Las ventas en la calle no se detienen a pesar de la pandemia

La
calle Errázuriz es conocida por ser un sector con varios locales
comerciales, tanto formales como informales. A pesar que muchos de los
primeros han cerrado durante la actual pandemia, los segundos han tenido
que seguir funcionando.

Uno
de éstos es un negocio de verduras que está instalado en la vereda
norte de esta calle. Éste es atendido por Juan Riquelme desde las nueve
de la mañana hasta las cinco de la tarde. Durante la cuarentena, él
continuó trabajando, aunque de una forma diferente. “Las ventas han
estado más bajas, pero igual seguimos vendiendo. Cuando tuvimos que
cerrar yo comencé a vender mi mercadería por internet para que no se me
echara a perder. Y esos clientes todavía los conservo y les sigo
vendiendo”, explica Riquelme.

Su
vecina es Teresa Velásquez, la cual tiene un puesto de venta de ropa.
El frío ha hecho que mucha gente le compre ropa de la temporada, por lo
tanto, sus ventas no han bajado mucho. Aunque intenta aprovechar la
mañana ya que en la tarde no se ve mucho público por el sector. “No me
quejo porque mal no me ha ido. Esta calle es muy popular y siempre se ve
gente, sobre todo en la mañana. La gente se lleva mucha ropa de inverno
y se ha vendido harto. Esperemos aprovechar lo más que se pueda”,
asegura ella.

Un
poco más arriba de estos dos, se puede ver un puesto de verduras que
lleva más de treinta años en el lugar. El puesto es de Fernando Burgos
que invita a todos los transeúntes a llevar sus productos.

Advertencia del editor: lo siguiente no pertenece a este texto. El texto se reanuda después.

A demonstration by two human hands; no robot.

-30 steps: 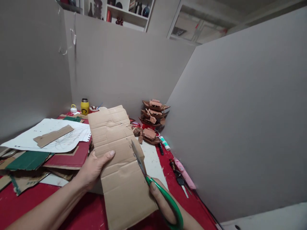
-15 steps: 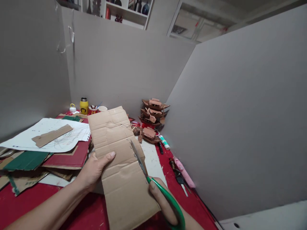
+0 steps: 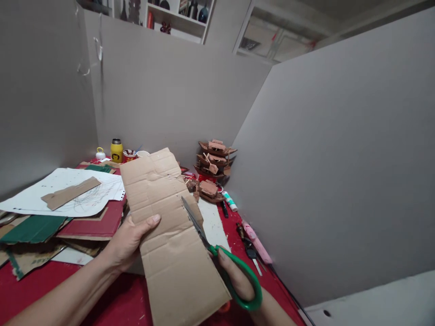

Mientras
busca unas monedas para entregarle el vuelto a una señora, admite que ha
tenido que buscar otros clientes para poder sobrellevar la actual
crisis. “Las ventas han bajado cerca de un 50 por ciento. Mi habitual
clientela no tiene mucha plata para poder comprar. Pero eso me ha
obligado a llegar a otros clientes y lo he logrado. Gracias a eso he
podido seguir trabajando”, dice él.

Mientras
que en la calle Bories, María Cabascargo tiene un puesto improvisado al
frente de la tienda Tricot. Aquí vende ropa, principalmente ropa de
invierno a las personas que transitan por el centro. Espera así
recuperar parte de lo perdido hasta ahora. “Algo se vende ahora. Hay que
aprovechar que está haciendo frío, la gente se lleva guantes, gorros y
cualquier cosa para aguantar el clima. No nos ha ido tan bien como antes
pero se puede aguantar”, dice la vendedora.

En la calle Errázuriz el comercio funciona desde las nueve de la mañana hasta las seis de la tarde.